Baghdad, Asharq Al-Awsat—Iraqi actors are expressing their solidarity with the country’s persecuted minority groups in a new play, titled N—or “Nun,” the initial letter of the Arabic word for Christians, Nasara, which the Islamic State of Iraq and Syria (ISIS) painted on the houses of Mosul’s Christians to mark them out.

This branding of Christian homes and the subsequent expulsion of the Christian population from the city sparked an international outcry, with people using the #WeAreN hashtag on social media websites such as Twitter to mark their solidarity.

N was performed in Baghdad on Monday as part of the Solidarity Festival held in support of those who have suffered mass killings and displacement at the hands of ISIS.

The festival is organized by the Iraqi Ministry of Oil, and N was performed at the Ministry’s headquarters in the heart of the capital.

Assem Jihad, the man behind the idea for the production, told Asharq Al-Awsat that the play was “the first local drama to stand up to terrorism and is reflective of a strong stand in support of the minorities and ethnic groups that encountered killings, forced migration and displacement. The play reflects the displaced families’ sufferings and the ugly face of ISIS’ gangs as well as that of terrorism in general.”

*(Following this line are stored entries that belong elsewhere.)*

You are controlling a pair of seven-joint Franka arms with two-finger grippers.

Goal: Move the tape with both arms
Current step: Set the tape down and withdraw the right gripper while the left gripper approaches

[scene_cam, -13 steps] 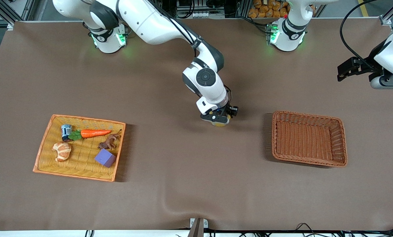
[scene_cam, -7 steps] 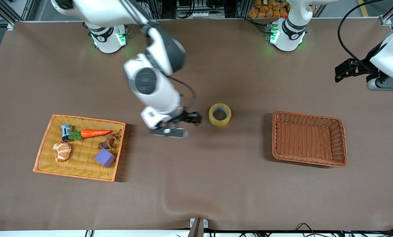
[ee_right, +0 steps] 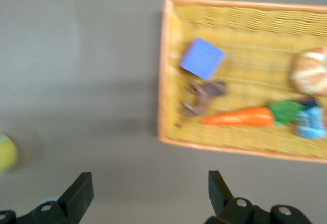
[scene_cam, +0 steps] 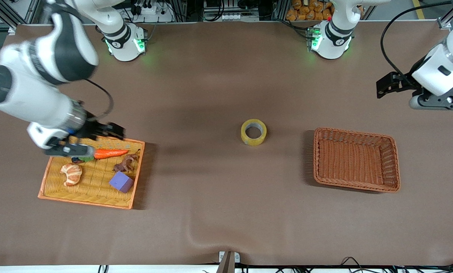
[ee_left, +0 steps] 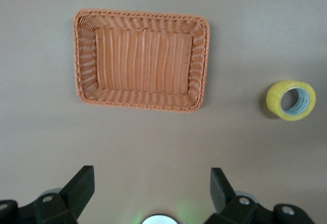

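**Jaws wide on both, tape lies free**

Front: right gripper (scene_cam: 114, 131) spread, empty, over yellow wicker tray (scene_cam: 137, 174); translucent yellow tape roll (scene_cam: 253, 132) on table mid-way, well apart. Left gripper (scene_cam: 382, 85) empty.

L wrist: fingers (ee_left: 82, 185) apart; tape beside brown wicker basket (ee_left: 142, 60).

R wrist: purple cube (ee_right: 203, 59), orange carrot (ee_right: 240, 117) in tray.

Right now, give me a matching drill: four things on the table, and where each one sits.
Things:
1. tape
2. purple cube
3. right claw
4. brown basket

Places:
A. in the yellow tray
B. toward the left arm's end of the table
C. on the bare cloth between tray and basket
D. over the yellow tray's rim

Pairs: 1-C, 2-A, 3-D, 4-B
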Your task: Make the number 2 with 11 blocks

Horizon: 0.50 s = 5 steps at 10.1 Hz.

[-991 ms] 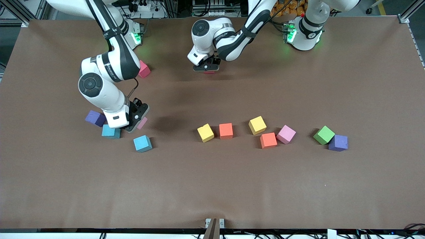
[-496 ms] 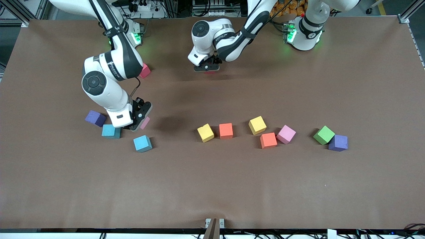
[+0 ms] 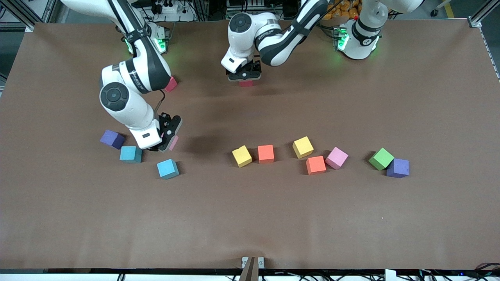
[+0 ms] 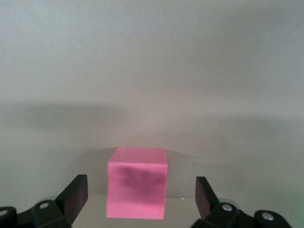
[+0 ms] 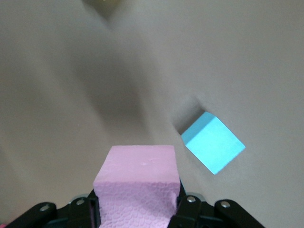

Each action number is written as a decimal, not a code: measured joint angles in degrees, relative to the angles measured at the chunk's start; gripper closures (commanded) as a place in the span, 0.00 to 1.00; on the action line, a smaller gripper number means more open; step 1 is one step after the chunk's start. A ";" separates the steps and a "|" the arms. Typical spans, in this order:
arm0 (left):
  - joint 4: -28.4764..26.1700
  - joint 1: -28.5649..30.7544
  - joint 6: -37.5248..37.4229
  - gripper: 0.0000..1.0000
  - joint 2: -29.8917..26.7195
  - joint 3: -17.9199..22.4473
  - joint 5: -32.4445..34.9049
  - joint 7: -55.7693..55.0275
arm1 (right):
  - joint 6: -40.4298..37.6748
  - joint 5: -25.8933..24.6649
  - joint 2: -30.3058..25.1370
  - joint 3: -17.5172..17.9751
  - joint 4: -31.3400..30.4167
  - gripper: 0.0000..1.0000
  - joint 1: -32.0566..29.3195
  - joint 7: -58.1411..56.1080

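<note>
Left hand (image 3: 245, 77) spread apart over crimson block (image 4: 137, 183), set on bench (image 3: 250, 218) at twelve o'clock. Right hand (image 5: 136, 209) clamped on pink block (image 5: 137, 183). Next: carry alongside, probably.

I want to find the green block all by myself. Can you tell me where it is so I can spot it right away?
Look at the row of blocks across the middle of the brown table and follow it toward the left arm's end. The last pair there is the green block touching a purple block, with the green one slightly farther from the front camera. It is the only green cube in sight.
</note>
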 measured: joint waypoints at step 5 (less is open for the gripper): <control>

Actor Asia Kamal said: “I found that such a work of art will enable us to show support to the families that faced death and tyranny, and it will convey a message to the international community about the Iraqi people’s sufferings and the dangers and atrocities they face.”

Co-star Mazen Mostafa said the play is an attempt to show the sufferings of all the different ethnic and religious communities.

Christians in Mosul were given an ultimatum that expired on July 19: convert to Islam, pay a religious levy in accordance with Shari’a, or face death. The Christians who refused to convert or pay the protection tax were also given the choice to depart the city forever. Most of the Christian families chose to flee their homes.

Jihad explains that “the context of the drama . . . reflects Iraq’s unified stand against terrorism, and explicitly highlights the challenges our people are facing.”

The script is drawn from the real-life stories of displaced ethnic and religious groups and the attempts made to bury their heritage.

Jihad hopes the play will be performed beyond the Ministry of Oil’s corridors to reach those it portrays.

Director Qazem Nassar said: “The play is a cry in protest against the displacement of hundreds of thousands of Iraqi families who used to live in Mosul, Sinjar, Salah Al-Din, Tal Afar, Tuz Khurmato, Al-Sa’adia, Jalawla, Zammar and elsewhere who all had to flee their homes to escape the tyranny of the criminal ISIS gangs.”

He added: “All actors in the play have interacted closely with the script and played their roles professionally and wonderfully due to their absolute faith in Iraq’s war on ISIS in general, and their solidarity with the displaced in particular.”